A ‘film without main characters’ that revolves around a series of seemingly unconnected events, Estonian animator Kaspar Jancis’ returns to the short film arena with Piano, his follow-up to the equally impressive, critically-acclaimed Villa Antropoff. A film that strikes an odd equilibrium between feeling chaotic and perfectly orchestrated, tragic and comedic, Jancis’ latest film once again shows why the filmmaker’s distinct storytelling approach is held in such high regard.
Opening with a scene of a woman rather seductively moving the titular piano, before introducing the rest of the film’s characters – an infatuated senior, an aspiring tightrope walker, a mocked Police commissioner and a trapped bee – though their individual struggles all collide in the short’s final scene, there’s a greater connection here – they are all striving to succeed in the face of adversity.
What to take away from these struggles isn’t abundantly clear at its conclusion. None of the Piano’s characters appear to succeed in what they set out to achieve, yet as the film ends, there’s a sense of shared contentment between them.

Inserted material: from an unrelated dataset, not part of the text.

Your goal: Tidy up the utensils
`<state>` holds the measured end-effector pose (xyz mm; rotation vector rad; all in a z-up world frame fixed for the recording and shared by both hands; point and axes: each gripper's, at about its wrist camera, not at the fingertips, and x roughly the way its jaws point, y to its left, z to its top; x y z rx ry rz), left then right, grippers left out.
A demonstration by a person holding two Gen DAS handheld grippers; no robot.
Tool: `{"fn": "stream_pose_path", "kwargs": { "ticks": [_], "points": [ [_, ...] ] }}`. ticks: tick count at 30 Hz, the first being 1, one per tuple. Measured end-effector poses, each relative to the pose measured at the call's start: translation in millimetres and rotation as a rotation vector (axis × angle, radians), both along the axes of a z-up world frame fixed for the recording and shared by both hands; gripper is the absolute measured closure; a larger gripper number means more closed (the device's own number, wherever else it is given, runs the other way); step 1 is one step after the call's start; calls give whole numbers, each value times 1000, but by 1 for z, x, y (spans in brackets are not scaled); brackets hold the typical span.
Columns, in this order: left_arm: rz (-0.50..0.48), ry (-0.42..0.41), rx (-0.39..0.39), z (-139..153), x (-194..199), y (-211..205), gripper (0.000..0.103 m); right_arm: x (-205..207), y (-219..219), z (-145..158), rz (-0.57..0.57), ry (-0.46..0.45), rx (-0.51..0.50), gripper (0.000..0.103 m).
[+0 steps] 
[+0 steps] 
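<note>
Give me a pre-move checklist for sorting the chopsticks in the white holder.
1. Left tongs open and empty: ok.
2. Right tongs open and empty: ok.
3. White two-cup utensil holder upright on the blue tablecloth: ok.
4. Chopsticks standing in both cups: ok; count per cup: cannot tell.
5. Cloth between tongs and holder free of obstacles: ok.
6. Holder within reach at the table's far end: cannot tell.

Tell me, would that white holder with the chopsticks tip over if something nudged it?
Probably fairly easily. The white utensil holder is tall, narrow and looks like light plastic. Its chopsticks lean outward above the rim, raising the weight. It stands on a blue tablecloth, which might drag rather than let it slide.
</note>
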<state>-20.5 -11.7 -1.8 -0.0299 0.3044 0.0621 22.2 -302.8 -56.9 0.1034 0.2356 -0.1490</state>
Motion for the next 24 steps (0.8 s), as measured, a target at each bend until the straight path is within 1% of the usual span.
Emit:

Even though one of them is being stretchered away in an ambulance and one arrested, they share a smile together. Perhaps Jancis wanted us to realise its better to try and fail, than never try at all?
Kaspar has been active online recently, releasing his back-catalogue of shorts on his Vimeo account (see link below) over the last month or so. If Piano is your first exposure to the Estonian animator’s work (or Estonian animation in general) we heartily recommend visiting his previous shorts – I’d suggest starting with Villa Antropoff and working your way back through them in reverse chronological order (Krokodill, Maraton then Weitzenbergi tänav). There’s hasn’t been a great revolution in his aesthetic and storytelling approach over the years, but instead he’s honed the style and tone of his filmmaking with each film feeling more recognisable as a Kaspar Jancis film.